Angela Lomax, manager at Bury Trading Standards, said: “A sold-out event means it is sold out. For some, the temptation of a website still offering tickets will be too great, even at inflated prices.
“In most cases tickets will never be delivered. Attempts to contact the website usually come to nothing, or the consumer is told they will be given the tickets at the event, which just postpones the inevitable bitter disappointment.
“As always – if it sounds too good to be true, it usually is.”
Recent research from the Office of Fair Trading reveals that one in 12 ticket buyers have been caught out by scam ticket websites, with victims losing an average of £80.
Major events such as the Olympics and large music festivals and concerts are prime targets for ticket scammers.
Officers have compiled a list of tips for buying tickets online:
1. How has the website got the tickets to sell? Check with the event organiser to find out when tickets are being released for sale and when the tickets will be sent out. Are they selling tickets to events that haven’t gone on sale yet? Are they guaranteeing you tickets to events that have been sold out for months?
2. Who is the website registered to? And how long has it been registered?
3. Find out what are others saying about the website. Search the internet to find out what other people’s experiences have been.
4. How can you contact the company behind the website? Check that you know their full geographic address and that they have a working landline phone number.

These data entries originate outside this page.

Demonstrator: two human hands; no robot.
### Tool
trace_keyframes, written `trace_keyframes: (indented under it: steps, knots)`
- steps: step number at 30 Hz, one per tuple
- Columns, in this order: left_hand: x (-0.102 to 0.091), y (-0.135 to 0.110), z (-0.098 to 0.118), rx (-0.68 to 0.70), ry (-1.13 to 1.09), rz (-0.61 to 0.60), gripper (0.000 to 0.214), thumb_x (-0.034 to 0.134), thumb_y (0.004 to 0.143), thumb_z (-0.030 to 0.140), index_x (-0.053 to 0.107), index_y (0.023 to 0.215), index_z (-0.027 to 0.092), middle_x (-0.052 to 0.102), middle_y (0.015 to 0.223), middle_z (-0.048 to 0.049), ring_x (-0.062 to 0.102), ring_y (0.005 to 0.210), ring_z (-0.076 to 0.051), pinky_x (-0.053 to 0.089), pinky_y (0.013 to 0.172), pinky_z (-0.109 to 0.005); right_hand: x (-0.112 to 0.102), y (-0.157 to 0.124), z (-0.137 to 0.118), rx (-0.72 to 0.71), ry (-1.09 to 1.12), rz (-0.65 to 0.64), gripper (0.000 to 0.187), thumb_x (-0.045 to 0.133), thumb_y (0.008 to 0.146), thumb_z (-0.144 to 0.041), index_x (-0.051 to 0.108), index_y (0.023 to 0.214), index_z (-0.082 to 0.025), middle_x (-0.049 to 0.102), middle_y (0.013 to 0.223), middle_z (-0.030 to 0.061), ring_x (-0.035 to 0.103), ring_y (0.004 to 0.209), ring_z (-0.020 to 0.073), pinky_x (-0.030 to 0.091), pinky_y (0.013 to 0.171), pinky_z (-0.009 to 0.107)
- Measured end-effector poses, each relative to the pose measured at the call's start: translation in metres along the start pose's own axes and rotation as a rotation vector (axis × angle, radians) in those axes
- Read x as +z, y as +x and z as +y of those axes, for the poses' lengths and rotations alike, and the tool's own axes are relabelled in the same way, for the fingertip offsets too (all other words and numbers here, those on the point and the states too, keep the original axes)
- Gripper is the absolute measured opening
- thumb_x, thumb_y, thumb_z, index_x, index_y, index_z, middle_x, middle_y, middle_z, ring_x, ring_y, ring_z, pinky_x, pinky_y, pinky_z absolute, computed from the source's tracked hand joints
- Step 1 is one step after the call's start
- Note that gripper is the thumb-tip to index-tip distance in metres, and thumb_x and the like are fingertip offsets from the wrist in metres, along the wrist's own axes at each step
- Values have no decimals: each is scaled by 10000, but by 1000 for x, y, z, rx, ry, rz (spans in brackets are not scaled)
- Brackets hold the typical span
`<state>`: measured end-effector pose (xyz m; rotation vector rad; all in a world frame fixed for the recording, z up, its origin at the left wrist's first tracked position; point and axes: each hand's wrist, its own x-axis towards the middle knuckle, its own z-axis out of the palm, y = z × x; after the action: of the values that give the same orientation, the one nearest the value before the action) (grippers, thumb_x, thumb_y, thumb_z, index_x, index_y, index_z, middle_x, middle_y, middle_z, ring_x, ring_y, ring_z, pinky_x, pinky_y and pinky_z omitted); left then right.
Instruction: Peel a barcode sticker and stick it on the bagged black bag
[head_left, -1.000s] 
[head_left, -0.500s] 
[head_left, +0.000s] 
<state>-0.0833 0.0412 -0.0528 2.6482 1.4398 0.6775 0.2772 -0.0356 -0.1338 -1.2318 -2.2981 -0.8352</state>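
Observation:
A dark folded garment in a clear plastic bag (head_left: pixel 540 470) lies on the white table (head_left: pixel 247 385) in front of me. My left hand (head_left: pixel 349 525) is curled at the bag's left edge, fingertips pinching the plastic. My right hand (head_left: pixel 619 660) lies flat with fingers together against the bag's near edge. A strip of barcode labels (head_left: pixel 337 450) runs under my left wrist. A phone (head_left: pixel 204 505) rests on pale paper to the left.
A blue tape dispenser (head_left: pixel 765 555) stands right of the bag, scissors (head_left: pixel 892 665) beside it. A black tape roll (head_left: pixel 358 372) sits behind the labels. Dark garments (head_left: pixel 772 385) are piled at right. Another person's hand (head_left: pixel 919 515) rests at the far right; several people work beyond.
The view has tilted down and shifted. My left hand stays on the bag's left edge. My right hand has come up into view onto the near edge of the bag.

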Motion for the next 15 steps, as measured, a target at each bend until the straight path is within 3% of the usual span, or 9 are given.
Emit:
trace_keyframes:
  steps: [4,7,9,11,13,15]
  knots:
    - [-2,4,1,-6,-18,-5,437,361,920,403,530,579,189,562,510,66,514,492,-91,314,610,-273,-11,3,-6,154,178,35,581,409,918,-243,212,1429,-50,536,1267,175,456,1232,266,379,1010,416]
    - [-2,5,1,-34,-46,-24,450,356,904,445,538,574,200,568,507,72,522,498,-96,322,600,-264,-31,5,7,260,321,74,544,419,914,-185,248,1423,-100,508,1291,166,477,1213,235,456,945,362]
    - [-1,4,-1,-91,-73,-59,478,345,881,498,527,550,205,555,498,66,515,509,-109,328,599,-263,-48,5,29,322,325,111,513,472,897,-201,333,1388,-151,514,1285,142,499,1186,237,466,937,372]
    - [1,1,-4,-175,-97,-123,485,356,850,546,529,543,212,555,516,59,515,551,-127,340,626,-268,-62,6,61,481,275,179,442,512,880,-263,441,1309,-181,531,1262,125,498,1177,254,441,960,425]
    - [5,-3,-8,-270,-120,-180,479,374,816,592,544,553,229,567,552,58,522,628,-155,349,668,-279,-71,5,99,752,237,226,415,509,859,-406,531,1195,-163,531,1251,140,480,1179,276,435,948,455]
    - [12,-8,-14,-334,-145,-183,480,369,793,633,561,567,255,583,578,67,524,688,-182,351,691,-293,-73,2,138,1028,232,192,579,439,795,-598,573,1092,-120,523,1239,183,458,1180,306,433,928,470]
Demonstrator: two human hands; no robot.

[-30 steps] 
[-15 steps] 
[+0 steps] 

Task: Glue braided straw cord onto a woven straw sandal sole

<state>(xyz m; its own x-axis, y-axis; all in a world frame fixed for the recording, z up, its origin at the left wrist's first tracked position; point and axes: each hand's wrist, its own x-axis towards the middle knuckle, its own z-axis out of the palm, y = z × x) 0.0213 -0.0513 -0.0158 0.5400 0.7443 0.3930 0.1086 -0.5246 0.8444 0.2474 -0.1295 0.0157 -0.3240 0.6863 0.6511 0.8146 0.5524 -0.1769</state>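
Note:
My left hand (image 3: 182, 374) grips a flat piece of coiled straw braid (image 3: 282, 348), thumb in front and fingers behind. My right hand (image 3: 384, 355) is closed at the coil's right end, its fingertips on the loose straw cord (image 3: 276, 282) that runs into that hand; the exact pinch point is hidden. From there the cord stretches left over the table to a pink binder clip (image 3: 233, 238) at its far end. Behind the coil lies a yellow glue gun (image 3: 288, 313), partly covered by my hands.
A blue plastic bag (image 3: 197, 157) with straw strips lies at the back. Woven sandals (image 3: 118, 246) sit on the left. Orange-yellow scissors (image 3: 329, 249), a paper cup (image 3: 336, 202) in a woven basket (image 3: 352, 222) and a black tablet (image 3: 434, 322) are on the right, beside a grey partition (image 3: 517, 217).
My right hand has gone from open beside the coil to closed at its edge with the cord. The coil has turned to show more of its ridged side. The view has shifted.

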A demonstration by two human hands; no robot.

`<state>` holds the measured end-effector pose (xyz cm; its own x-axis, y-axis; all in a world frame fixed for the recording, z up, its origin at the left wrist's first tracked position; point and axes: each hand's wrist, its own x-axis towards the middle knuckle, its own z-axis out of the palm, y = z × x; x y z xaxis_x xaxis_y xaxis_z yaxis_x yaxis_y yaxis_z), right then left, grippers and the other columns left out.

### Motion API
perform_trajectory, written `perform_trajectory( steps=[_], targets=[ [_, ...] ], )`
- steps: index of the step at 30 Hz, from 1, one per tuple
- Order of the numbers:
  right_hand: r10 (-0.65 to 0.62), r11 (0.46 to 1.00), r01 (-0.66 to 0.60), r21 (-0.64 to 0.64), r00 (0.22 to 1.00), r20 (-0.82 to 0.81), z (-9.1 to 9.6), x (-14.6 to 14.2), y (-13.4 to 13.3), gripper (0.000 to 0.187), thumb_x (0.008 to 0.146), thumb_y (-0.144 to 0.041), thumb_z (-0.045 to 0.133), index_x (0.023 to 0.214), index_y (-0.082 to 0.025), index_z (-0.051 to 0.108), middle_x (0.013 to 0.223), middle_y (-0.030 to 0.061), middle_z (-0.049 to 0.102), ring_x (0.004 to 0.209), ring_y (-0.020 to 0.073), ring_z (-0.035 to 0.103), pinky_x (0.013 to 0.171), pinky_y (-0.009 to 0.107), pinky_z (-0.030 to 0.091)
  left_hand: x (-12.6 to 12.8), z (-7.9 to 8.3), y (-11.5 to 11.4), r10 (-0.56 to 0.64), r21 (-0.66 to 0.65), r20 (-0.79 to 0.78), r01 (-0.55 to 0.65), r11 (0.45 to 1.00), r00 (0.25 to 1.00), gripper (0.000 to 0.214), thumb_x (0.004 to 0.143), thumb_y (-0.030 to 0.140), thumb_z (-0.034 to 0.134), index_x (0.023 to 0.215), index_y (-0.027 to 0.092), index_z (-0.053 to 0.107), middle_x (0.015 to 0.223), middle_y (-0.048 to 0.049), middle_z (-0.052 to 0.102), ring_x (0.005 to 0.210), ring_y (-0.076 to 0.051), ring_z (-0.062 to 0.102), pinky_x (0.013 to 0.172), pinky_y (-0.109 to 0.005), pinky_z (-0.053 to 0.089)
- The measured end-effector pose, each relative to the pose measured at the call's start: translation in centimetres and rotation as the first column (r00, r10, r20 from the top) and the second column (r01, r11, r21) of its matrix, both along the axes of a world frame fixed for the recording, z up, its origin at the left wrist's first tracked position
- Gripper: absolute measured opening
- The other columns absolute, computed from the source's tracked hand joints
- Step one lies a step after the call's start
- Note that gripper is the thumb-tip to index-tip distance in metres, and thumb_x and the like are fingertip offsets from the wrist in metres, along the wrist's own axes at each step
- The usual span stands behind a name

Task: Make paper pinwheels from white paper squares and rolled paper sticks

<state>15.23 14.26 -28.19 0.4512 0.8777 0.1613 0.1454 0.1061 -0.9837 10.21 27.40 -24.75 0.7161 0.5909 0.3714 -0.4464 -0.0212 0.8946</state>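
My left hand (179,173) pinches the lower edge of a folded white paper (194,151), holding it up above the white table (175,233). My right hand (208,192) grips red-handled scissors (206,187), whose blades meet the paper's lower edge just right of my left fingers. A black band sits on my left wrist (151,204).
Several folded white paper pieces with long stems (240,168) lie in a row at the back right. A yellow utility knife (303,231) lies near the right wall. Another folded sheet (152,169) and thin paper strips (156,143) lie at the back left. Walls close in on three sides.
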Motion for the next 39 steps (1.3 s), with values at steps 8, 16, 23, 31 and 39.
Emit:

5. Can they provide ticket details? Ensure that the face value of the tickets and the seat location/area are clearly listed and consistent with the event’s official website.
6. Do they provide refunds? Make sure there is a refund policy in case something goes wrong.
7.Pay for tickets by credit card. Under section 75 of the Consumer Credit Act 1974, as amended, the card issuer is jointly liable for the failure to provide goods or services provided that the cash price of a single ticket is over £100 (but not more than £30,000). If you paid by debit card you are not covered by section 75 and there is no legal obligation on the card provider to reimburse you. You may, though, be able to ask for money back under the ‘chargeback’ procedure operated by members of the Visa and Mastercard schemes – speak to your bank to see if this is possible.
Anyone who suspects they have been scammed is urged to report it by calling the Citizens Advice Consumer Service on 08454 04 05 06.